Department Stores Tear Into Holiday Promos
No, it isn't your imagination: More than ever, Christmas is creeping up on Halloween. From references to "doorbusters" -- a word most of America associates with the day after Thanksgiving -- in JCPenney ads during the World Series to Kohl's new holiday campaign to Target's major pre-Thanksgiving promotion, retailers are determined to get consumers shopping sooner.
"It is starting earlier," Scott Erickson, a partner in the retail practice of Deloitte, which just released a major holiday spending survey, tells Marketing Daily. "A lot of retailers are seeing that consumers have been a little reluctant to break out their wallets, and they are really believing that the November/December timeframe are going to be critical. They are trying to take advantage of that by moving the holiday period into October if they can."
Kohl's, for example, says its new holiday campaign, themed "Give, Save and Be Merry!," is set to break in print, direct mail, email, digital and social media, as well as TV and radio. (It's also launching new mobile access to Kohls.com.) The company says it is stepping up the number of Power Hour, Bonus Buy, Early Bird and two-day special offers throughout the season.
And Target just announced a pre-Thanksgiving four-day sale, and says it will offer deep discounts on toys, electronics and more. Beginning Sunday, Nov. 21, the chain says it will offer exclusive deals on more than 170 items including toys, electronics and movies. It's also promoting a Thanksgiving Day Sale, offering free shipping on more than 800,000 items.
Those promotions highlight industry convictions that while consumers may be a little more willing to spend this season, they will be highly price-focused.
"Consumers' perception of the economy is that it's one piece of good news followed by one piece of bad," says Erickson, "and that's making them cautious. And so while our survey finds that 62% of people plan to spend the same or more -- an 11-point increase -- people are clearly very price-conscious. Even though they say they are going to spend more, they are trying to stretch every dollar."
Many shoppers were surprisingly upbeat about their own finances, with 66% saying their household financial situation is the same or better than last year, a 10 percentage point rise from 2009.

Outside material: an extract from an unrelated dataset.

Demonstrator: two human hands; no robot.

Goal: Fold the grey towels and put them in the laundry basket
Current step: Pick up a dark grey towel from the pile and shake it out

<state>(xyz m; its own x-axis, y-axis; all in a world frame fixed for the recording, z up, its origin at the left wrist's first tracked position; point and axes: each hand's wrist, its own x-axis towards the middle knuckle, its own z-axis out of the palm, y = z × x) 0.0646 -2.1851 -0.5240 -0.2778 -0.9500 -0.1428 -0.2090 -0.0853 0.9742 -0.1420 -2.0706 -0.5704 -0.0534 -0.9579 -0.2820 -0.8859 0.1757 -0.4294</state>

Another surprise, he says, is just how firmly mobile and online channels have taken hold on the holiday shopping process, with 72% saying online research will influence what they buy. One example, he says, is that of the 17% who plan to use their smartphones in the holiday shopping process, 56% of them will do so to compare prices, up from 45% in 2009.
And for the seventh year in a row, gift cards came in No. 1 as the item shoppers are most likely to buy.